P2RX7 mRNA expression is increased in patients with NeP, but not in CLBP

The relative expression of P2RX7 mRNA was determined by qPCR. Compared to healthy volunteers, significantly elevated mRNA levels (1.6-fold) were detected in patients with NeP (NeP: 1.6 ± 0.6, healthy volunteers 1.0 ± 0.3, p < 0.05; Fig. 4), while only a mild increase of P2RX7 mRNA expression (1.1-fold) was found in patients with CLBP (CLBP: 1.1 ± 0.6, healthy volunteers 1.0 ± 0.3, n.s.; Fig. 4).

Fig. 4
figure 4

P2RX7 mRNA expression is exclusively increased in patients with neuropathic pain. To confirm the flow cytometric observations with elevated P2X7R protein expression, predominantly on CD4+ cells and only in NeP, we determined the relative P2RX7 mRNA expression of CD4+ cells by qPCR. Affirmatively, increased mRNA levels were consistent with the flow cytometric analyses and exclusively elevated in patients with NeP. (p = 0.038). *p < 0.05. Data are presented as mean ± SD, n = 19, *p < 0.05 in one-way ANOVA with multiple comparisons versus healthy volunteers (Holm-Sidak method)

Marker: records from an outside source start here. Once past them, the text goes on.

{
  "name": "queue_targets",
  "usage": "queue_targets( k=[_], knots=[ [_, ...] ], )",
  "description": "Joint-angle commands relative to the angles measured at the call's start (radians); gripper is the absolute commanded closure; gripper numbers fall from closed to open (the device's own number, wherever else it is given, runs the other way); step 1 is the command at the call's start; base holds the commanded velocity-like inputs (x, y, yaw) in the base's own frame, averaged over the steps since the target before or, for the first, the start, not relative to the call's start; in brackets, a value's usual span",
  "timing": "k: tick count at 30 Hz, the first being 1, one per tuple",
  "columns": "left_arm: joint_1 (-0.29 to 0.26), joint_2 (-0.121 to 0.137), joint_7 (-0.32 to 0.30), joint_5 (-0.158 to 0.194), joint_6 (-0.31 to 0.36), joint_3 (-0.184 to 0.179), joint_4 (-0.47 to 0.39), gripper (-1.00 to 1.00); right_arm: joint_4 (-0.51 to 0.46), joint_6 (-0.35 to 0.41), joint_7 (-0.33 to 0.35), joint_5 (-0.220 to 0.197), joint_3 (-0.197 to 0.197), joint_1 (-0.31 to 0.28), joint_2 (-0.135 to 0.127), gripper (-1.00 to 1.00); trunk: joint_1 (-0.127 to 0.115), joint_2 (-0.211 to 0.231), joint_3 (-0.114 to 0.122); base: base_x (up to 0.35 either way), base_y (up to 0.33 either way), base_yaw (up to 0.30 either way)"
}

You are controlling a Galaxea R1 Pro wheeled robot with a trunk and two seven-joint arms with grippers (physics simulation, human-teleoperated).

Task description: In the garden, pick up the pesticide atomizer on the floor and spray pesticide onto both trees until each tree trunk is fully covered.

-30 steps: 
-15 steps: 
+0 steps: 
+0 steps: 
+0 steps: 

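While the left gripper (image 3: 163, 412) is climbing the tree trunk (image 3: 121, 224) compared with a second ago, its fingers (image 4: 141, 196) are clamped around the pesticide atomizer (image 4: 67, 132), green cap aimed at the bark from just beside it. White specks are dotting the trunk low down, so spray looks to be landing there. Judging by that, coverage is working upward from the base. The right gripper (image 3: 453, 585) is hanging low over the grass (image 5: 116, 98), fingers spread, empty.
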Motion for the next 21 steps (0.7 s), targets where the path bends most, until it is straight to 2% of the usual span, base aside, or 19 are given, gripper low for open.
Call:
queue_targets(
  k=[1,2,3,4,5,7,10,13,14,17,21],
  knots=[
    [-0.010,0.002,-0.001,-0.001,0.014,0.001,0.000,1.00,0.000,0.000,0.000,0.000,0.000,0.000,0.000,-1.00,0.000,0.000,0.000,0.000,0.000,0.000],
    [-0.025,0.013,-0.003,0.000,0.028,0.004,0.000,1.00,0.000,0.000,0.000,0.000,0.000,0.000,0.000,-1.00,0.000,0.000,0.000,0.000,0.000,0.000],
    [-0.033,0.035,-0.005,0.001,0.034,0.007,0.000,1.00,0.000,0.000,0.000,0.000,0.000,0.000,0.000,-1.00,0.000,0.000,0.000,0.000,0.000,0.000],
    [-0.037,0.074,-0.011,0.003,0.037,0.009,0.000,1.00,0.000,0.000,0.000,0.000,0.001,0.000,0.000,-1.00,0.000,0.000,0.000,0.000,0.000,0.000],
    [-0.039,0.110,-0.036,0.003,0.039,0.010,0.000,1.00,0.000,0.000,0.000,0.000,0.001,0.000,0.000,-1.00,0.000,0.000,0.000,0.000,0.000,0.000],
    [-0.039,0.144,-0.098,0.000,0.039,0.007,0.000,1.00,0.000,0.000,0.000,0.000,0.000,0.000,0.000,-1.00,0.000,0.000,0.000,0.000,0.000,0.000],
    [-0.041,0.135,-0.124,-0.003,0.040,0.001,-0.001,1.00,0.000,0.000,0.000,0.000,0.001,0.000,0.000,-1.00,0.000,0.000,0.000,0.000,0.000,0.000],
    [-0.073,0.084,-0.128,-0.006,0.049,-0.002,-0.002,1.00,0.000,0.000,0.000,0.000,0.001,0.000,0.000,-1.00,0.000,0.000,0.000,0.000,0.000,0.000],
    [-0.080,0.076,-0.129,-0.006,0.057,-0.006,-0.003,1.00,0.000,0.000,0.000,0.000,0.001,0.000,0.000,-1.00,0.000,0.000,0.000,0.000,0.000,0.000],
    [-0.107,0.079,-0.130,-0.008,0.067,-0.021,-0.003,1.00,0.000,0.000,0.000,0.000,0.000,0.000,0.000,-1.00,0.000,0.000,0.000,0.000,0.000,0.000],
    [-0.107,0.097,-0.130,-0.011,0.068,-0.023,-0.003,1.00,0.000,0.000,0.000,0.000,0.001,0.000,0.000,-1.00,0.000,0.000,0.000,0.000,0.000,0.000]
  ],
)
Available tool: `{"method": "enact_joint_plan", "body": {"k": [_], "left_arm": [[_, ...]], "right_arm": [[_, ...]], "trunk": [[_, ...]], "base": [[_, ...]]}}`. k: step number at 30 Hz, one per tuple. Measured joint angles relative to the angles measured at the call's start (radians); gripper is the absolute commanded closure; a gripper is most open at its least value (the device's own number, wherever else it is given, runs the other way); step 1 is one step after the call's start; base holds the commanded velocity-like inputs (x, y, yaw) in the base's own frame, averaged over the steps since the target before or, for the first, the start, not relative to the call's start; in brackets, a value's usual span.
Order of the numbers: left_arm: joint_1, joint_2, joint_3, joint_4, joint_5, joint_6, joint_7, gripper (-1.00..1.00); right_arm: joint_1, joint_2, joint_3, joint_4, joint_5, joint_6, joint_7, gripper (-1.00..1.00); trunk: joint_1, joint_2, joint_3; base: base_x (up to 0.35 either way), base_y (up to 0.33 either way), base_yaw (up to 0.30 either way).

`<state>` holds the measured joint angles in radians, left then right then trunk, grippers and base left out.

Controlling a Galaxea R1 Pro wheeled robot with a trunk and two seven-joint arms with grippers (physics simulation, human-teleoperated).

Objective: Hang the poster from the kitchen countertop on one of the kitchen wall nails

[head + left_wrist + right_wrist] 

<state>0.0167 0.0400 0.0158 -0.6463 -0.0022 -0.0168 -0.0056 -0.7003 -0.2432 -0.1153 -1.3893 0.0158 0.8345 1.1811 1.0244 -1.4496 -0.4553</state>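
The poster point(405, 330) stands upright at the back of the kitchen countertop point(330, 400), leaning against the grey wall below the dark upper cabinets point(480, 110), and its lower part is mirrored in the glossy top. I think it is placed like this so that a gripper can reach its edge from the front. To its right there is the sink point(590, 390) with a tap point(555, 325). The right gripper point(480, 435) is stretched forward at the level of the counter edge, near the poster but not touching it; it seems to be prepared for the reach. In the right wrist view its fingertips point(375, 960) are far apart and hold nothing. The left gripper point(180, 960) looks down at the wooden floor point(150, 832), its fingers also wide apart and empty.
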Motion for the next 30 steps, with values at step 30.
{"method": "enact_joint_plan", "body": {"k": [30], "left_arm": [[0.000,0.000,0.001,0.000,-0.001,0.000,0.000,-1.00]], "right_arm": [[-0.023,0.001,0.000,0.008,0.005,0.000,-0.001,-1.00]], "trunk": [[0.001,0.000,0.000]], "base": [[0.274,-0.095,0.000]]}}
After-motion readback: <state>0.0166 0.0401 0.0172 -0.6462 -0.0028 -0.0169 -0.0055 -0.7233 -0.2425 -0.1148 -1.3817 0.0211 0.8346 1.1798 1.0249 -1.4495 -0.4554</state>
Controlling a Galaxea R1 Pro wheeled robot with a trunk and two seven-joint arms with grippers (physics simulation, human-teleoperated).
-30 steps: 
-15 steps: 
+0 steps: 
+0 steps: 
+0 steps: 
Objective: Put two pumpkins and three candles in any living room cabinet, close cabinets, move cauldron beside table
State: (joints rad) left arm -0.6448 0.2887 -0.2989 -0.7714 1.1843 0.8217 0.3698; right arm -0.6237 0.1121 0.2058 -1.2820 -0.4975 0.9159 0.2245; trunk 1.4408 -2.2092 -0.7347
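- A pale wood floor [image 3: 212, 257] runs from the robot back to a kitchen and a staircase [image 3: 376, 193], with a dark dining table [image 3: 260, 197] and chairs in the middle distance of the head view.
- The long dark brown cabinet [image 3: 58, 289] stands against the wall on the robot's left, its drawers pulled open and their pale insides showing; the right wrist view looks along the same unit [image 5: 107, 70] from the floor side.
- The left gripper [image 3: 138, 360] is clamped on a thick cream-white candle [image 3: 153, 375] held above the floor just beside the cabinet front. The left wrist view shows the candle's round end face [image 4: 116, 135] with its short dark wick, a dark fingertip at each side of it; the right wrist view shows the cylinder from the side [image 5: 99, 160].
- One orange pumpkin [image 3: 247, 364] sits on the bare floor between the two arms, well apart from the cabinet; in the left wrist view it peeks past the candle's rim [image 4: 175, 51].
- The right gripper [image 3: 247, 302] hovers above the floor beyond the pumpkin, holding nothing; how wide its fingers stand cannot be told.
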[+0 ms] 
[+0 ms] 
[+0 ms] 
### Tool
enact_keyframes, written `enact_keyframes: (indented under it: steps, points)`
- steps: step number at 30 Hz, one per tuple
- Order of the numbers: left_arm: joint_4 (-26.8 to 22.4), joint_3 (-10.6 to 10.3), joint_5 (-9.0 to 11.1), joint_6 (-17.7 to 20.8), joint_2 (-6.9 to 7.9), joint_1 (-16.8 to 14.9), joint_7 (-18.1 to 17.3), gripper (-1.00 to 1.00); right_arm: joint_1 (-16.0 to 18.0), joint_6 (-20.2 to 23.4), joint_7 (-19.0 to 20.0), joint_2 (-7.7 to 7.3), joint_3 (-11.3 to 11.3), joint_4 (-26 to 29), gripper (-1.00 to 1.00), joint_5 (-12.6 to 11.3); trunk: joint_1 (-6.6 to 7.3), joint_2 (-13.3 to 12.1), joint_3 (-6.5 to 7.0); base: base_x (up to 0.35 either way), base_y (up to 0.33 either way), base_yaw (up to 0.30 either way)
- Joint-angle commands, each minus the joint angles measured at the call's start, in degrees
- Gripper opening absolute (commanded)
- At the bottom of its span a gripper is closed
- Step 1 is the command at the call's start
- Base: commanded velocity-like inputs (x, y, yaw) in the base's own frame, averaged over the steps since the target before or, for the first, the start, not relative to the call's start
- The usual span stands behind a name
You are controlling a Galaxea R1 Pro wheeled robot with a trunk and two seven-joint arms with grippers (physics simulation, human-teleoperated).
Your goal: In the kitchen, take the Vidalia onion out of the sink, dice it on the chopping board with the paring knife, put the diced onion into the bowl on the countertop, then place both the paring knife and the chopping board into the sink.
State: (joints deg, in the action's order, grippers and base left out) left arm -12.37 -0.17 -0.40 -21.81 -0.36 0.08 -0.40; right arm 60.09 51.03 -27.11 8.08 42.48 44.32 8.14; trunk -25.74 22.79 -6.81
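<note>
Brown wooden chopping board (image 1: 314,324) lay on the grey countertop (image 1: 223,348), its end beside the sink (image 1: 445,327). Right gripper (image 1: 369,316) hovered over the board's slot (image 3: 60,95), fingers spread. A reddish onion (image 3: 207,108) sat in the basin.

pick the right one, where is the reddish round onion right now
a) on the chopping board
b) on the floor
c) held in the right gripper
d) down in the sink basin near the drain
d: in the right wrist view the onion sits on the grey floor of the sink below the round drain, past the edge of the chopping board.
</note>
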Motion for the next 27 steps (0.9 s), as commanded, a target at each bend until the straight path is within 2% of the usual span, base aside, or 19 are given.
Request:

P2X7R protein expression is significantly increased on lymphocytes and monocytes of patients with NeP

Consistent with the results on mRNA expression, FACS results (MFI) revealed that compared to healthy volunteers, P2X7R protein expression levels on lymphocytes (NeP: 21.8 ± 6.5, healthy volunteers: 15.6 ± 5.2; p = 0.009; Fig. 5a) and monocytes (NeP: 24.6 ± 6.2, healthy volunteers: 17.0 ± 5.4; p = 0.002; Fig. 5d) were significantly enhanced in patients with NeP, but not in patients with CLBP. This P2X7R upregulation was detected on both CD4+ monocyte (NeP: 21.0 ± 6.4, healthy volunteers: 13.2 ± 4.8; p < 0.001; Fig. 5b) and CD4 monocyte (NeP: 21.5 ± 6.5, healthy volunteers: 16.6 ± 4.9; p = 0.039; Fig. 5d) cells.

Fig. 5
figure 5

P2X7R expression on lymphocytes (a), CD4+ (b) and CD4 cells (c), and monocytes (d) is elevated in patients with neuropathic pain. PBMCs were stained with PerCP-labeled antihuman CD4 antibody and FITC-labeled antihuman P2X7R antibody and analyzed by FACS. The results show a significantly elevated P2X7R expression only in patients suffering from neuropathic pain on the analyzed cell type (lymphocytes (p = 0.009), CD4+ cells (p < 0.001), CD4 cells (p = 0.039), and monocytes (p = 0.002)). Data are presented as mean ± SD, n = 19, *p < 0.05 in one-way ANOVA with multiple comparisons versus healthy volunteers (Holm-Sidak method)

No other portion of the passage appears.